Preparation of blood PMN
The purification of PMN from whole blood collected in heparin–lithium tubes was performed by gradient centrifugation using Histopaque (Sigma) (Saez et al., 1998). The final PMN suspension was resuspended in Roswell Park Memorial Institute (RPMI) 1640 medium (Sigma) and counted. PMN vitality determined by Trypan Blue exclusion was always >95%.

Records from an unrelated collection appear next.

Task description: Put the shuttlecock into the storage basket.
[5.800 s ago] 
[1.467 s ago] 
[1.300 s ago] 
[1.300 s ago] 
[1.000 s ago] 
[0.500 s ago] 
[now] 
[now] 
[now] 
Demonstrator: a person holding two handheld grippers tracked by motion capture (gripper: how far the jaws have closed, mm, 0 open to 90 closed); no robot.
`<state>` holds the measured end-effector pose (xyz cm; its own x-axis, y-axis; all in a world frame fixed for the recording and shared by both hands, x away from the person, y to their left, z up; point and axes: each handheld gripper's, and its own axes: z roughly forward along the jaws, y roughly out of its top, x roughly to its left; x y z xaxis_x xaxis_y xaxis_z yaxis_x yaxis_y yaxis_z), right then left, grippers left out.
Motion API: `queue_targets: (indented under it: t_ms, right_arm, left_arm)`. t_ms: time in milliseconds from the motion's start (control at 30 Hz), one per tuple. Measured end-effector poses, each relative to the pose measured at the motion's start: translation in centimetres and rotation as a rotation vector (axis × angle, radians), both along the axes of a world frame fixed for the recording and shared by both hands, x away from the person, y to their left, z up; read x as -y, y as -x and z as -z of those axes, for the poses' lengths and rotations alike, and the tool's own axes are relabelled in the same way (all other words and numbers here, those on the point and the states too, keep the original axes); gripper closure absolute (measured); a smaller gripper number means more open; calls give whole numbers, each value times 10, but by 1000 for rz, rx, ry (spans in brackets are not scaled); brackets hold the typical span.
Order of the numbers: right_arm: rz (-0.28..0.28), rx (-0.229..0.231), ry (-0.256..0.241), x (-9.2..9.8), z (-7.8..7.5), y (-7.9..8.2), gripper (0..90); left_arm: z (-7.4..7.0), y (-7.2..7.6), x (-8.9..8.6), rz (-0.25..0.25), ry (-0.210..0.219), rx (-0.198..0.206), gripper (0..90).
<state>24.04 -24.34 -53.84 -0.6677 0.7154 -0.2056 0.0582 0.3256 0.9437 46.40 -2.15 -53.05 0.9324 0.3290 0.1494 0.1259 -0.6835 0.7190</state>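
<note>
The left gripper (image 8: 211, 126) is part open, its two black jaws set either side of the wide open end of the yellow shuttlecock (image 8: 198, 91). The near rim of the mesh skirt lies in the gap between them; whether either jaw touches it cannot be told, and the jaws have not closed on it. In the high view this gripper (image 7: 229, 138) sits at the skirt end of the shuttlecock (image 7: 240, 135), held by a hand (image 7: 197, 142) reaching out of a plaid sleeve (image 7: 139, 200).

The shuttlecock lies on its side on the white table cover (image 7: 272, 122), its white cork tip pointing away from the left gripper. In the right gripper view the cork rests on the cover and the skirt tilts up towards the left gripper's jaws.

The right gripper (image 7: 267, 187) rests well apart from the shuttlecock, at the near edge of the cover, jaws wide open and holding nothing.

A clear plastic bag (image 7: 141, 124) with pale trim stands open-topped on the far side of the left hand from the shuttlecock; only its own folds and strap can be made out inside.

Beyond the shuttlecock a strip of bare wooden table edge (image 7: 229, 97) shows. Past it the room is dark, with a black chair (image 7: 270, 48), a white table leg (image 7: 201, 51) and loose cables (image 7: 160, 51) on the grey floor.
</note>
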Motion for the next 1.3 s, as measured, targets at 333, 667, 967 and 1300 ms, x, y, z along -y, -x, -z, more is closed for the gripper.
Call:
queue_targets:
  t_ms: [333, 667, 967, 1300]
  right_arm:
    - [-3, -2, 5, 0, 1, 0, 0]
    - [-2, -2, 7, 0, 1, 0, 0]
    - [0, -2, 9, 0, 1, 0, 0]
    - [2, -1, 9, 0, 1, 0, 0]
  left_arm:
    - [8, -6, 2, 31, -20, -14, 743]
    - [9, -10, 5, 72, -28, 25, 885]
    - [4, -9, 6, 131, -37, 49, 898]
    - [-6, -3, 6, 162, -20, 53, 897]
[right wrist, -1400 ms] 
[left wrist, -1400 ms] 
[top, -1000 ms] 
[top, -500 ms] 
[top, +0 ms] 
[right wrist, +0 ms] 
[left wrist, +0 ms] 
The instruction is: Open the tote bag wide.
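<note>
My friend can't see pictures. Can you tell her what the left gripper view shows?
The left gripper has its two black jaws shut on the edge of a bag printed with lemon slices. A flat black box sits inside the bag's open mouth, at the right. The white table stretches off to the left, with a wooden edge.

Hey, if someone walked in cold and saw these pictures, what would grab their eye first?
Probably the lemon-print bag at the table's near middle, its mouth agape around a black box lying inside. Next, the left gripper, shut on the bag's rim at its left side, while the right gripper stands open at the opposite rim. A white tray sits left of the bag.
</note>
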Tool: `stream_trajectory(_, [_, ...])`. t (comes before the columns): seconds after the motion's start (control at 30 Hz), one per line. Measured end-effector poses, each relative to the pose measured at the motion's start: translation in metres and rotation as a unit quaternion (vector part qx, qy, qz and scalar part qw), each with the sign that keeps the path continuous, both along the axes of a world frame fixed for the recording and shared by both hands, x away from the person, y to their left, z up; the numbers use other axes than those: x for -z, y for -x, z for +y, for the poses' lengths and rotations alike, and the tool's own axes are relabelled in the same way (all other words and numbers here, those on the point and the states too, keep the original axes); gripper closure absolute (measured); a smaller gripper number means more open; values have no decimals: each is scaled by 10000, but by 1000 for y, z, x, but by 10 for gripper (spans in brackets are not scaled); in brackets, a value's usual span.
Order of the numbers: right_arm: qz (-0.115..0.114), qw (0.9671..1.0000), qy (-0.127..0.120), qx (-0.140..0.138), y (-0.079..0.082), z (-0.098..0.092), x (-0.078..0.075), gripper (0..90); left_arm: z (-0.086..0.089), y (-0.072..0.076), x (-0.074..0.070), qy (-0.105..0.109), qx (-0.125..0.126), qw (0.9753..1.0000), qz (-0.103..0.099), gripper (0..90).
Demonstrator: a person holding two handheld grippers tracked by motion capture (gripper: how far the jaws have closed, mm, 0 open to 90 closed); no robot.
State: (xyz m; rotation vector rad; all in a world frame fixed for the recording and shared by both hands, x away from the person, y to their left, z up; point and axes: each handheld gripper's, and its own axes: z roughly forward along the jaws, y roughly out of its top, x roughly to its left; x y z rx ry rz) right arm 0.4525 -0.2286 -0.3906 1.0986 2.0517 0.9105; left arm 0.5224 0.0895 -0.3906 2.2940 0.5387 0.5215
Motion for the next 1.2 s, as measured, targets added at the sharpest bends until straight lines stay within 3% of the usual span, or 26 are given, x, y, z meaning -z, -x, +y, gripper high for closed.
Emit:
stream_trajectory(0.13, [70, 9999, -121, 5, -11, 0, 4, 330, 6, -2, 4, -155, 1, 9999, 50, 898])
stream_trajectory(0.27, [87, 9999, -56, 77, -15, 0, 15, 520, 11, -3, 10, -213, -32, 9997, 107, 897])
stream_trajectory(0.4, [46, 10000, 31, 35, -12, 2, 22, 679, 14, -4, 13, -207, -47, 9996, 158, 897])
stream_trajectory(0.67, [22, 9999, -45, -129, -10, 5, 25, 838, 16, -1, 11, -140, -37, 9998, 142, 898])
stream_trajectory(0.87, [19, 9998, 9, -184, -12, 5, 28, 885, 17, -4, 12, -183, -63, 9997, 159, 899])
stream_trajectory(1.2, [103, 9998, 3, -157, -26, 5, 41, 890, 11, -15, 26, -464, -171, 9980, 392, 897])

Preparation of seminal PMN
To obtain the cellular components of the selected leukocytospermic semen (PMN >1x106/ml), whole semen was washed with 10 ml RPMI 1640 medium and centrifuged at 500 g for 10 min at room temperature. The pellet was resuspended in 500 µl of RPMI 1640 and the cells were counted again. The seminal PMN were not isolated from the other cells contained in the original semen (spermatozoa and immature germinal cells).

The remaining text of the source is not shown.